A survey of five Phase 1 FGD systems included more than 50 recycle pumps in total, many of
which have been in service for 5-1/2 years. Of those pumps, only one mechanical seal failure
was reported. This one failure was reportedly a result of the pump mechanic inadvertently setting
the seal clearances too tight during routine pump maintenance. The remainder of these seals had
run virtually untouched over this time period. One site did report that they occasionally
experience minor slurry leaks from their seals, which could be eliminated with a water flush of
the seal [1].

4-2
EPRI Licensed Material

Piping

EHDPE Piping
The single significant recent materials development in the area of FGD piping has been the
introduction of extra-high density polyethylene (EHDPE) pipe. The pipe is typically used for
small diameter (4 to 6-inch (10-15 cm)) applications such as limestone feed, scrubber blowdown,
or thickener underflow.
One utility has been using EHDPE pipe in 24- and 36-inch (61- and 91-cm) diameters for recycle
slurry feed and return piping for seven years without apparent difficulties. This utility also
wanted to install 42-inch (107 cm) EHDPE pipe but 36-inch (91 cm) is the largest commercially
available diameter rated for the temperature-pressure of FGD slurry piping [1]. The limitation
arises because the strength of UHMWPE decreases rapidly with rising temperature. Thirty-six
inch (91 cm) diameter EHDPE pipe for slurry recycle duty requires a wall thickness of 4.8 inches
(12 cm) due to this effect. The required wall thickness for 42-inch (107 cm) EHDPE would be
5.6 inches (14 cm)( in the 4 to 6 inch (10-15 cm) diameter range, the required wall thickness is
0.5 to 0.67 inch (1.3-1.7 cm)) [3].
Despite the large wall thicknesses compared to most other materials, EHDPE is comparatively
inexpensive, inert to FGD process chemicals, and highly abrasion resistant. The material is also
very light, having a density less than water.

FRP Piping
Fiber reinforced plastic (FRP) pipe for FGD slurry applications is a multilayer laminate of
bisphenol-A fumarate or bisphenol-A Novalac resing and reinforcing glass strands (fiber glass).
FRP for FGD service has an inner gell coat composed of resin without reinforcing fibers, as
well as a similar exterior exterior gell coat.
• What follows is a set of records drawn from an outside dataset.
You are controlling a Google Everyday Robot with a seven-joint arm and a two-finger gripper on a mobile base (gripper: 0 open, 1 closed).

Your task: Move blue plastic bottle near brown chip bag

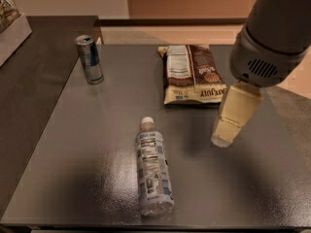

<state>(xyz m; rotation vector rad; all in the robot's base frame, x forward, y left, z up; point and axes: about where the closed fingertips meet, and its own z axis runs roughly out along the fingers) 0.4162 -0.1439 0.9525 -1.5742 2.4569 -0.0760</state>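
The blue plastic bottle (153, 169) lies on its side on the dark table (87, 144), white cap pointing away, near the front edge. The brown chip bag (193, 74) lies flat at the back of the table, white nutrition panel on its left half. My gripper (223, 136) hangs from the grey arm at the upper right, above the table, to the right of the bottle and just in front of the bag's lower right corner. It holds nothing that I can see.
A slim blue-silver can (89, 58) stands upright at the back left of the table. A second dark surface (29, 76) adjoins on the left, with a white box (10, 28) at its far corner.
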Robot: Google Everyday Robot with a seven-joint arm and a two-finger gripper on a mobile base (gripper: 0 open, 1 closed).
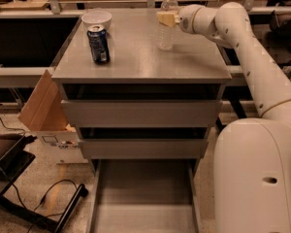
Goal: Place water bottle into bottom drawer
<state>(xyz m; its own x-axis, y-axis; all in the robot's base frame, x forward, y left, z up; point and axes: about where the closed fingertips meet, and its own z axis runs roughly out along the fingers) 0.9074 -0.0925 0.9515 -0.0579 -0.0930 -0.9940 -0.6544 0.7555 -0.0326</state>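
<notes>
The water bottle [167,30] is small and clear with a white cap, and it stands upright on the far right of the grey cabinet top [136,57]. My gripper [166,18] reaches in from the right at the height of the bottle's upper body, right against it. The bottom drawer [143,193] is pulled out toward me below the cabinet, a shallow grey tray with nothing in it. The two upper drawers are shut.
A dark blue soda can [98,44] and a white bowl [96,19] stand on the left of the cabinet top. A cardboard box [39,106] leans at the cabinet's left side. Cables and a black stand [19,178] lie on the floor at left. My white arm and base [257,169] fill the right.
</notes>
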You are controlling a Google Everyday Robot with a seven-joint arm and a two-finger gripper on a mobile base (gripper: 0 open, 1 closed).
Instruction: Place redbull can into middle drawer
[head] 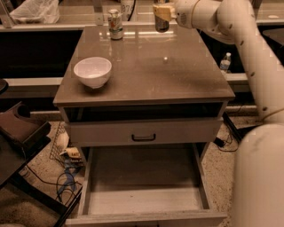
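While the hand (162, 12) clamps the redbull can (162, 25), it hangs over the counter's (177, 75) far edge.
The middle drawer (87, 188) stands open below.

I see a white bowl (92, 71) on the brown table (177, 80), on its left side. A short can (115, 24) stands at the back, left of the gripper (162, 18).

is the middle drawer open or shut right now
Open: the middle drawer is pulled out, its bare floor showing, nothing inside. The redbull can is in the claw at the far edge of the tabletop.
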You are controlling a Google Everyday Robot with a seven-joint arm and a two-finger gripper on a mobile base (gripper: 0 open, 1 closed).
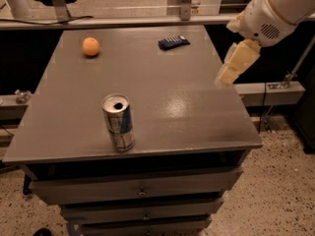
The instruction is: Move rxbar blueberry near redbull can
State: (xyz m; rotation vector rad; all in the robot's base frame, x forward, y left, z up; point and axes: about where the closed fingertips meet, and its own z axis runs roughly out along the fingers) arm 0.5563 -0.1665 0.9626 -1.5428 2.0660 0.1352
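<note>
My gripper point(235, 63) hangs over the table point(187, 117) edge at 3 o'clock; wide or narrow, I cannot tell. The rxbar blueberry point(173, 42) lies flat at 1 o'clock by the far edge. The redbull can point(118, 123) stands upright at 7 o'clock, well apart from it. An orange point(90, 46) sits at 11 o'clock.

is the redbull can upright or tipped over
Upright: the redbull can stands on its base near the table front edge, silver top up. The end effector hovers by the right edge, apart from it.
</note>
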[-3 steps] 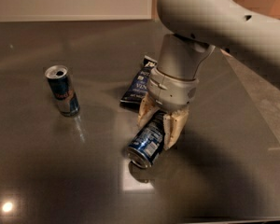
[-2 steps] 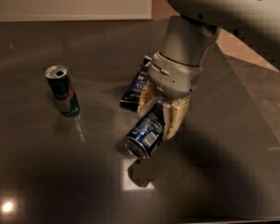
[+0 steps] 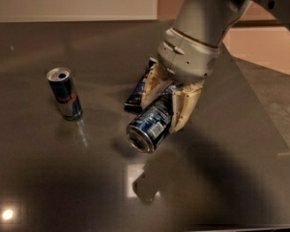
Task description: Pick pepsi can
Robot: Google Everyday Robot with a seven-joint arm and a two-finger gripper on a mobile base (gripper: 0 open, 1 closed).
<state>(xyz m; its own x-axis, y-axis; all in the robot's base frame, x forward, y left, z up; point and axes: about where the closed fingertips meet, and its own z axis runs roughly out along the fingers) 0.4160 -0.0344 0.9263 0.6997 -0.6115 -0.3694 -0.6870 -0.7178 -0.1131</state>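
— Condition of the item?
— A stout dark blue pepsi can (image 3: 149,125) with white print and silver ends. It is tilted, with one silver end facing near-left. It hangs mid-scene above the glossy dark grey table (image 3: 232,178), not touching it.
— Arm?
— The pale grey arm (image 3: 203,28) descends from the far right. Its cream two-finger gripper (image 3: 160,115) has its jaws closed on the can's sides.
— Surroundings?
— A slim blue-and-silver can (image 3: 64,93) stands upright at left. A dark blue chip bag (image 3: 137,92) lies just behind the gripper.

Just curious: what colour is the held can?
Dark blue, white print (camera view). The gripper holds the can above the table.
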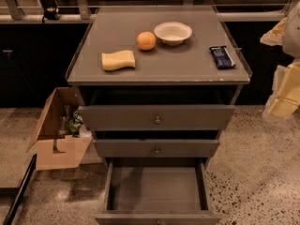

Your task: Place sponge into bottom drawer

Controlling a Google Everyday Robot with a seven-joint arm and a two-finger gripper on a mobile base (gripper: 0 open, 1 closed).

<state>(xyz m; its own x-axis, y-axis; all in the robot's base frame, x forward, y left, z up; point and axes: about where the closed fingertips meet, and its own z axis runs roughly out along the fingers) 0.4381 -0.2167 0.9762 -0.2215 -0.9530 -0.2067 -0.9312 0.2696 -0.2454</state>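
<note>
The pale yellow sponge [118, 60] lies flat on the left part of the grey cabinet top [187, 67]. The bottom drawer [157, 189] is pulled out towards me, and its flat grey floor is bare. The two drawers above it are only slightly out. My gripper [285, 90] is a blurred cream shape at the right edge of the view. It is beside the cabinet's right side, far from the sponge, and holds nothing that I can see.
An orange [146, 41], a white bowl [173, 33] and a dark blue packet [221, 56] also lie on the cabinet top. An open cardboard box [58, 139] with items inside stands on the floor to the left. A dark wall runs behind.
</note>
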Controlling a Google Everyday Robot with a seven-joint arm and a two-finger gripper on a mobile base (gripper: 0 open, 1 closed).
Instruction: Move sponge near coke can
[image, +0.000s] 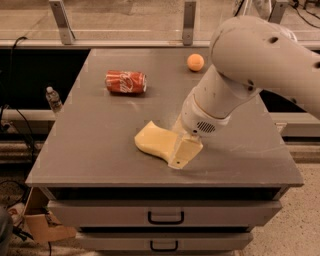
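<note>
1 sponge (152, 140) at tool (182, 150), 1 coke can (126, 82), 1 orange ball (195, 62)

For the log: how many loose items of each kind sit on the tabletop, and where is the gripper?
sponge: 1
coke can: 1
orange ball: 1
Total: 3
The gripper is low at the sponge's right end, as the camera sees it.

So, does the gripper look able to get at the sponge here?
Probably yes: the gripper sits right at one end of the sponge, nothing stands between them, and the coke can lies well apart.
</note>
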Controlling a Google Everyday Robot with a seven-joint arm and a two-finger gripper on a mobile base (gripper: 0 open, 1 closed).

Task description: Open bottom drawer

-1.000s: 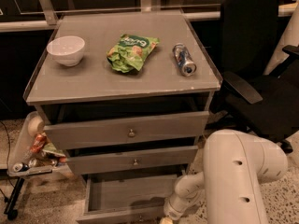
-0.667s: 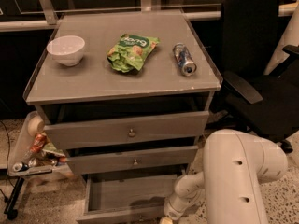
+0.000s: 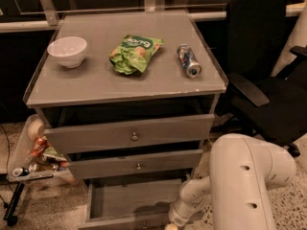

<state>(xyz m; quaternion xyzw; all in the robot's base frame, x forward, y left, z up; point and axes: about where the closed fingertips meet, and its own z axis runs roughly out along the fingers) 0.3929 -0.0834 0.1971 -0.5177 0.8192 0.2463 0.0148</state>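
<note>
Hand (image 3: 171,225): sat at the picture's lower edge, by the drawer's right front corner; its grip could not be told.
Bottom drawer (image 3: 136,198): lowest of 3, stood pulled out just left of the hand.

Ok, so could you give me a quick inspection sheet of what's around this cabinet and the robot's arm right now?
Surface: grey cabinet top, holding three loose things.
Job's things: bottom drawer pulled out, plain grey inside showing, nothing seen in it; middle drawer and top drawer look shut.
Clutter: white bowl, green snack bag, can lying on its side; a tray of mixed bits beside the cabinet's left.
Grippers: gripper low at the open drawer's right front corner, at the picture's bottom edge.
Cables: what looks like a thin dark cable at far left.
Surroundings: black office chair on the right.
</note>
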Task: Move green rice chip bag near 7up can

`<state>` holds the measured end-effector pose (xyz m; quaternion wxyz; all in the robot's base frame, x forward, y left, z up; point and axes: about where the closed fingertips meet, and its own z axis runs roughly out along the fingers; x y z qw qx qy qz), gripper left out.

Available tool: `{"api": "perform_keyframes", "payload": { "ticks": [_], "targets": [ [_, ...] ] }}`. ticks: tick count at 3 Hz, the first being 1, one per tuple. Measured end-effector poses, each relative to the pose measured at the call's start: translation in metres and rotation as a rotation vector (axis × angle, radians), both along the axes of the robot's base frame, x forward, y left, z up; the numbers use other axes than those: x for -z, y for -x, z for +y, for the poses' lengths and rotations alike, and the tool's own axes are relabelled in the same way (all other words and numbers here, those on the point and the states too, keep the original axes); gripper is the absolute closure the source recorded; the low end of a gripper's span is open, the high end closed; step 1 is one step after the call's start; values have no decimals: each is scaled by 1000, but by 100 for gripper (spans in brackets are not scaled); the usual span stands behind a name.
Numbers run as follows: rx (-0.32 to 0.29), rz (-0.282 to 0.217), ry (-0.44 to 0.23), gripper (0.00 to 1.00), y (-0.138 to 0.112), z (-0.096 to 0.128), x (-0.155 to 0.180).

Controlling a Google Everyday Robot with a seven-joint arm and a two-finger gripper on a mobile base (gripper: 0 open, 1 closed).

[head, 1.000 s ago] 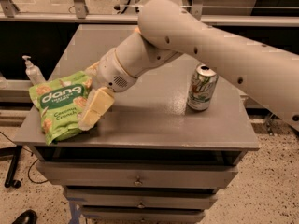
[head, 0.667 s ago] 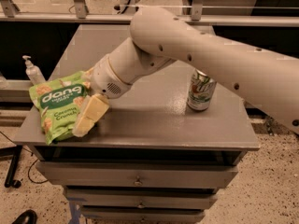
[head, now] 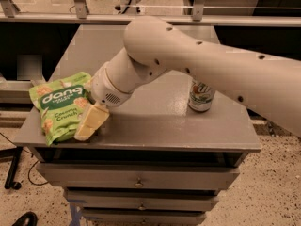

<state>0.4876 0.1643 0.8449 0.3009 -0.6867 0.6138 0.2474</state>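
The green rice chip bag (head: 57, 105) lies on the left part of the grey cabinet top (head: 155, 126), its white "dang" lettering facing up. My gripper (head: 91, 124) is low at the bag's right edge, with a pale finger (head: 89, 123) against the bag near the front edge. The 7up can (head: 201, 97) stands upright at the right, partly hidden behind my arm, well apart from the bag.
My large pale arm (head: 197, 65) crosses above the middle of the cabinet top. Drawers (head: 136, 180) are below the front edge. A dark shelf and metal railing (head: 141, 13) run behind. The floor (head: 273, 182) lies to the right.
My arm has swung further forward and left, and the gripper has dropped lower along the bag's right edge. The bag and can have stayed in place.
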Motion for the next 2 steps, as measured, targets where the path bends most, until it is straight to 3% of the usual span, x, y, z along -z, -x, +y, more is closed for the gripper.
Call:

These layers protect the glass fiber laminate from
degradation by the FGD slurry. A sure sign of the approaching end of the useful life of FRP pipe
is the appearance of fiber bloom, a fuzzy surface appearance due to protrusion of delaminated
glass fiber stubble from the surface of the pipe.
While there have not been any major product developments in FRP piping technology for FGD
applications during the 1990s, it has become apparent that some of the straight-run FRP piping
is nearing the end of its service life after approximately 12 years of operation, as indicated by
signs of erosion and exposure of the reinforcing glass matt.
Where the affected surfaces are accessable, it may be possible to extend the life of the pipe by
resurfacing, a fairly common practice in the maintenance of large FRP structures like tanks and
stack linings. The damaged surface is abraded, chemically cleaned, and a new layer, or layers of
gell coat are applied. In some cases, the topcoat is impregnated with silicon carbide grit to
increase abrasion resistance [4].

References
1. FGD Equipment Issues Guidelines: Ductwork and Dampers, Pumps, Piping and
Valves: Interim Report, June 2000, EPRI, Palo Alto, 2000. 000000000001000177.

4-3
EPRI Licensed Material

2. Conover, M., and Ellis, P., Causes of FGD Construction Materials Failures, Vol 3:
January 1987-May 1993, Electric Power Research Institute, Palo Alto, CA, September
1994.
3. Ellis, P.F., Selection Considerations For FGD Slurry Piping, Corrosion/2000, Orlando,
FL, March 2000.
4. Information provided by Ershings and Duromar, October 2000.